I have another list today whose topic comes from the Broke and Bookish’s Top Ten Tuesday. (I’ll be linking up there too.) This week’s post is supposed to be about anything related for back-to-school. So I have for you ten books for teaching math. These are books that I remember from my own school days, ones I learned about as an education major (and math minor), or just ones I’ve discovered on my own. I’ve tried to list them in order from youngest target audience to oldest target audience, but a lot of them are flexible and can be used for many grades.

Clicking on an image will take you to Amazon via an affiliate link.

My Very First Number Book by Wilkes

This book is for those who are just discovering the world of numbers. It introduces the concept in an awesome, colorful way.

Dinner at the Panda Palace by Stephanie Calmenson (illustrated by Nadine Wescott)

This is a cute counting book. It follows Mr. Panda as he works to seat different sized groups of animals, from ten down to one small mouse.

The Doorbell Rang by Pat Hutchins

This book follows a family as they try to divide up their cookies for the guests that just keep coming!

One Grain of Rice by Demi

Even though this is a picture book, the story still fascinates me today. The main character gets one grain of rice on the first day. The next day she gets two, then after that four, and so on, doubling each day. It’s fun to see how quickly the amount of rice gets out of hand!

The M&M’s Brand Counting Book

I remember working on learning how to make bar graphs with this book. It was fun and, since it happened 15 or so years ago, memorable. The only trouble might be getting children to wait to eat their M&Ms.

Math Curse by Jon Scieszka

I learned about this one in one of my elementary education classes. It’s an awesome book about a girl who hates math and wants to be rid of it forever – only to discover that it’s everywhere!
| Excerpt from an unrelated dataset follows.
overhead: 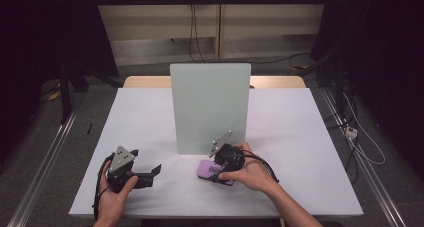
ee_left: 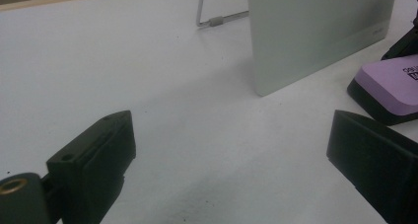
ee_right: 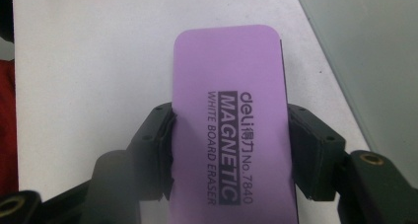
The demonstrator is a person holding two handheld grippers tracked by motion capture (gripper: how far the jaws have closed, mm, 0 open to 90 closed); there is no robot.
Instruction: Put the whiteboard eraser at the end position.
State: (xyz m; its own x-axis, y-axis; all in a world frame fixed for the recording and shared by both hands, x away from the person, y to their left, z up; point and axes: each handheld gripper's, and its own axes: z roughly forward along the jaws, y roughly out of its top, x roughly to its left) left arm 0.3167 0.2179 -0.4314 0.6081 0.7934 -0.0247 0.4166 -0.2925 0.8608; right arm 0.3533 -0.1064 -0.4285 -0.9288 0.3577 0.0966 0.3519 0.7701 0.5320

Sir Cumference and the First Round Table by Cindy Neuschwander and Wayne Geehan

This is another book that I learned about in college. Sir Cumference actually has a bunch of pun-worthy math related books that make great introductory stories to different mathematical concepts. (Like circumference, for example. 🙂)

Sideways Arithmetic from Wayside School by Louis Sachar

This is a companion math book that uses the characters and settings established in Sachar’s Sidways Stories from Wayside School series. Although the target audience for his chapter books is probably late elementary school (grades 3-6 or so), a lot of the math in this book is a little more challenging and may even be fun to pick up in junior high and high school.

Spurious Correlations by Tyler Vigen

I was gifted this book as an adult. It’s full of graphs that correlate two unrelated things, like beef consumption and number of people struck by lightning. It’s a great way to show that correlation does not always equal causation. Be sure to read the book before you hand it off to any students though. I don’t remember if all topics were appropriate.

Flatland by Edwin Abbot

To be fair I haven’t yet read this entire book, but it was referred to a lot by my Calculus 3 teacher. What I have read was quite interesting – it goes over all the intricacies that go into a the two-dimensional society of Flatland.

So those are all of my math related books for you! Which ones would you add to this list?